• **Exercise requirements**: Where a picture occurs in the data, omit it, and copy all remaining data exactly.

------------------------------------------------

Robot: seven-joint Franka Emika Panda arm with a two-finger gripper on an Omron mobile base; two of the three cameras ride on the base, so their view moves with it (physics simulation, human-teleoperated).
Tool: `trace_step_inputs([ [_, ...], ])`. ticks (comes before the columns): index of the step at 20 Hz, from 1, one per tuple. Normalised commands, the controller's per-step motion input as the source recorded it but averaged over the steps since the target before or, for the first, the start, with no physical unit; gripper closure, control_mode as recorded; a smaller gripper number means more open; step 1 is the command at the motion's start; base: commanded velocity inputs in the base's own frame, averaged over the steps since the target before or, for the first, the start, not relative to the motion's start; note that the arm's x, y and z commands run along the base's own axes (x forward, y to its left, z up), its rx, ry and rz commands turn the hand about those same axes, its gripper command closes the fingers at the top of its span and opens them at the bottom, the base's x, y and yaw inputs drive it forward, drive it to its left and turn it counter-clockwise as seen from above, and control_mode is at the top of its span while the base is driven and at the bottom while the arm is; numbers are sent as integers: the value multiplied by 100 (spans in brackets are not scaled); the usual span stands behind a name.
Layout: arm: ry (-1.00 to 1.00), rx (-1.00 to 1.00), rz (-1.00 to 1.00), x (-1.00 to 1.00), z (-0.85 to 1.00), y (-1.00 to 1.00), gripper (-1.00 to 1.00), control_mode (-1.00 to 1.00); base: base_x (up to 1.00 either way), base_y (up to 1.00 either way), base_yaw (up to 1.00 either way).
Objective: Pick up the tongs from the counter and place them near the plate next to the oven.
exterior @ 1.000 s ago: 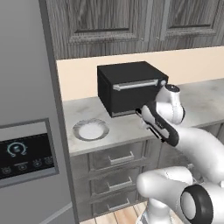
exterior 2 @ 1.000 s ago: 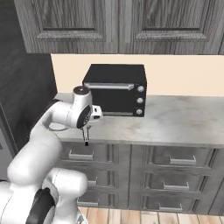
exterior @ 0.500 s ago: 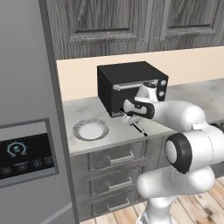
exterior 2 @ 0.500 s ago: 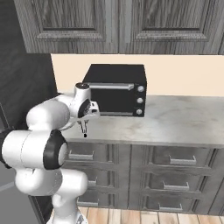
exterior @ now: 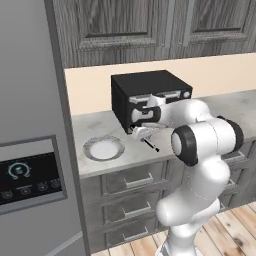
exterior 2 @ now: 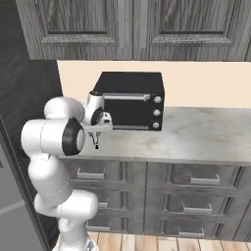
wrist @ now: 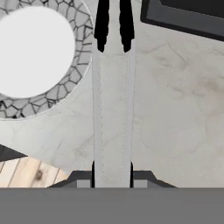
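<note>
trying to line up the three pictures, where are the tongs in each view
Left base view: the tongs hang at centre, below the gripper, right of the plate.
Right base view: left of centre, a thin dark rod in front of the oven.
Hand view: two pale arms with black tips up the middle.
Shared landmark: the oven.

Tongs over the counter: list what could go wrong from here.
1. The tongs hang from the gripper above the counter; released this high, they may bounce or roll.
2. Their tips sit close to the plate, so they could land on its rim.
3. The oven stands close behind; swinging could strike it.
</note>
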Motion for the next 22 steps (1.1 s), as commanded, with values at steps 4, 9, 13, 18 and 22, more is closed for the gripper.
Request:
trace_step_inputs([
  [4,0,0,0,14,-40,22,100,-100,0,0,0],
  [9,0,0,0,15,-29,18,100,-100,0,0,0],
  [13,0,0,0,24,-22,17,100,-100,0,0,0],
  [18,0,0,0,31,-19,16,100,-100,0,0,0],
  [22,0,0,0,54,-13,9,100,-100,0,0,0],
])
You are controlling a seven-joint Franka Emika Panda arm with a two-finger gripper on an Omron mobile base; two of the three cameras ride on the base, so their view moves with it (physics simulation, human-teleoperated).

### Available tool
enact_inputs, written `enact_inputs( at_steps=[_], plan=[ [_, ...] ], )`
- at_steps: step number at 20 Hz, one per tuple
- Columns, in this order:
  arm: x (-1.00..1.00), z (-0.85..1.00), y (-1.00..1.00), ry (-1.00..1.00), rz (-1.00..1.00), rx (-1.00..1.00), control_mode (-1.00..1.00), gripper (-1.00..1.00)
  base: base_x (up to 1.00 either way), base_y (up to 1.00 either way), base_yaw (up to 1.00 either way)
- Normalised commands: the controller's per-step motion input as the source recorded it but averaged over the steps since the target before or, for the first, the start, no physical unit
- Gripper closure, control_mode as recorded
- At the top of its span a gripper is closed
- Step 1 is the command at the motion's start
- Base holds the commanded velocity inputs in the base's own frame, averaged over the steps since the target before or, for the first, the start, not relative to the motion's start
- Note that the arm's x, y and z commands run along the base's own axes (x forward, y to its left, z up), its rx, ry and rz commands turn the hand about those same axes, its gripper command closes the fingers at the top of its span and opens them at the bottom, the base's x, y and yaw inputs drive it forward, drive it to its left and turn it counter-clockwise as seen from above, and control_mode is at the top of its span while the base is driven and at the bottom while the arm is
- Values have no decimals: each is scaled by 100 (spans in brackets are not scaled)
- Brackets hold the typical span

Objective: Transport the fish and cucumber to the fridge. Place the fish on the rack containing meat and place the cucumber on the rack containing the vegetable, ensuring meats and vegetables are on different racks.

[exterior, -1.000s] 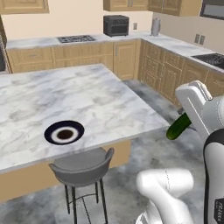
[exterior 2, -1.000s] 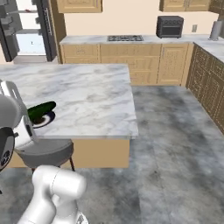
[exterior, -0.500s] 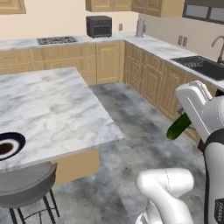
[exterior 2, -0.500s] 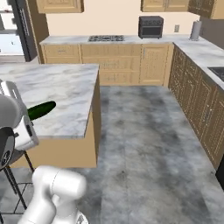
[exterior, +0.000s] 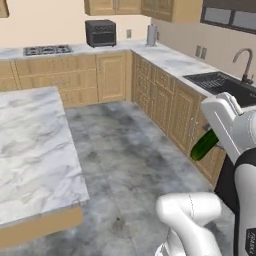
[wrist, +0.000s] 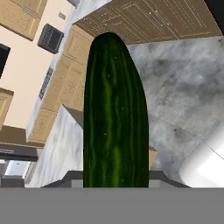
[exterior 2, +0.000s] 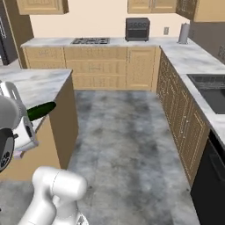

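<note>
White arm folded back over its base, wrist raised, jaws clamped on the cucumber (wrist: pixel 114 113)

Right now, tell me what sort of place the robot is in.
A home kitchen, rendered: wooden cabinets under marble counters, a gas cooktop beside a black microwave, a sink with a faucet, and a marble island.

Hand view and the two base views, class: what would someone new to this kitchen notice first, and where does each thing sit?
The dark green cucumber stands out first: held in the shut jaws, it rises up the middle of the hand view and pokes out beside the white arm in the left base view. Next comes the marble island counter at left, then the black microwave on the far counter.
</note>
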Motion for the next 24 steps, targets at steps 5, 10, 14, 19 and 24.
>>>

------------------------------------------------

• **Worked solution**:
Robot: seven-joint Franka Emika Panda arm with a two-finger gripper on an Omron mobile base; two of the three cameras ride on the base, so their view moves with it (physics simulation, human-teleoperated).
Tool: `trace_step_inputs([ [_, ...], ])`. ticks (comes before the columns): index of the step at 20 Hz, from 1, one per tuple. Normalised commands, the controller's per-step motion input as the source recorded it but averaged over the steps since the target before or, for the first, the start, with no physical unit; gripper closure, control_mode as recorded; a smaller gripper number means more open; step 1 is the command at the motion's start; base: commanded velocity inputs in the base's own frame, averaged over the steps since the target before or, for the first, the start, not relative to the motion's start; note that the arm's x, y and z commands run along the base's own axes (x forward, y to its left, z up), its rx, ry and rz commands turn the hand about those same axes, its gripper command closes the fingers at the top of its span and opens them at the bottom, the base's x, y and yaw inputs drive it forward, drive it to its left and turn it counter-clockwise as seen from above, and control_mode is at the top of its span while the base is driven and at the bottom while the arm is; numbers are sent as integers: the value multiplied by 100 (spans in brackets are not scaled); the usual span stands behind a name.
Layout: arm: ry (-1.00 to 1.00), rx (-1.00 to 1.00), rz (-1.00 to 1.00), x (-1.00 to 1.00), z (-0.85 to 1.00), y (-1.00 to 1.00), gripper (-1.00 to 1.00), control_mode (-1.00 to 1.00); base: base_x (up to 1.00 either way), base_y (up to 1.00 either way), base_yaw (up to 1.00 either way).
Objective: Pick up the tongs from the counter and place them near the plate next to the oven.
exterior @ 1.000 s ago: 
exterior 2 @ 1.000 s ago: 
exterior @ 0.500 s ago: 
exterior 2 @ 0.500 s ago: 
exterior @ now: 
exterior 2 @ now: 
wrist @ now: 
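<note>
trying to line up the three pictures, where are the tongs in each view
Left base view: the tongs hang at centre, below the gripper, right of the plate.
Right base view: left of centre, a thin dark rod in front of the oven.
Hand view: two pale arms with black tips up the middle.
Shared landmark: the oven.

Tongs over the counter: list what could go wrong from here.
1. The tongs hang from the gripper above the counter; released this high, they may bounce or roll.
2. Their tips sit close to the plate, so they could land on its rim.
3. The oven stands close behind; swinging could strike it.
</note>
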Motion for the next 22 steps (1.1 s), as commanded, with values at steps 4, 9, 13, 18 and 22, more is closed for the gripper.
Request:
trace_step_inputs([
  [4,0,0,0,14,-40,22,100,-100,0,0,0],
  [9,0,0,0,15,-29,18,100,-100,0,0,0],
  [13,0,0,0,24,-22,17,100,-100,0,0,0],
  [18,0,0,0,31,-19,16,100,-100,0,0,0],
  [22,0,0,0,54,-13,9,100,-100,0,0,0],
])
You are controlling a seven-joint Franka Emika Panda arm with a two-finger gripper on an Omron mobile base; two of the three cameras ride on the base, so their view moves with it (physics simulation, human-teleoperated).

### Available tool
enact_inputs, written `enact_inputs( at_steps=[_], plan=[ [_, ...] ], )`
- at_steps: step number at 20 Hz, one per tuple
- Columns, in this order:
  arm: x (-1.00..1.00), z (-0.85..1.00), y (-1.00..1.00), ry (-1.00..1.00), rz (-1.00..1.00), rx (-1.00..1.00), control_mode (-1.00..1.00), gripper (-1.00..1.00)
  base: base_x (up to 1.00 either way), base_y (up to 1.00 either way), base_yaw (up to 1.00 either way)
- Normalised commands: the controller's per-step motion input as the source recorded it but averaged over the steps since the target before or, for the first, the start, no physical unit
- Gripper closure, control_mode as recorded
- At the top of its span a gripper is closed
- Step 1 is the command at the motion's start
- Base holds the commanded velocity inputs in the base's own frame, averaged over the steps since the target before or, for the first, the start, not relative to the motion's start
- Note that the arm's x, y and z commands run along the base's own axes (x forward, y to its left, z up), its rx, ry and rz commands turn the hand about those same axes, its gripper command closes the fingers at the top of its span and opens them at the bottom, the base's x, y and yaw inputs drive it forward, drive it to its left and turn it counter-clockwise as seen from above, and control_mode is at the top of its span while the base is driven and at the bottom while the arm is
- Values have no decimals: each is scaled by 100 (spans in brackets are not scaled)
- Brackets hold the typical span

Objective: Transport the fish and cucumber to the fridge. Place the fish on the rack containing meat and place the cucumber on the rack containing the vegetable, ensuring meats and vegetables are on different racks.

[exterior, -1.000s] 
[exterior 2, -1.000s] 
[exterior, -0.500s] 
[exterior 2, -0.500s] 
[exterior, +0.000s] 
[wrist, +0.000s] 
[exterior 2, +0.000s] 

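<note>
White arm folded back over its base, wrist raised, jaws clamped on the cucumber (wrist: pixel 114 113)

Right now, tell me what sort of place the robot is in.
A home kitchen, rendered: wooden cabinets under marble counters, a gas cooktop beside a black microwave, a sink with a faucet, and a marble island.

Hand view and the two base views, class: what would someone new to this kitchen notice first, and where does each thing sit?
The dark green cucumber stands out first: held in the shut jaws, it rises up the middle of the hand view and pokes out beside the white arm in the left base view. Next comes the marble island counter at left, then the black microwave on the far counter.
</note>
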Motion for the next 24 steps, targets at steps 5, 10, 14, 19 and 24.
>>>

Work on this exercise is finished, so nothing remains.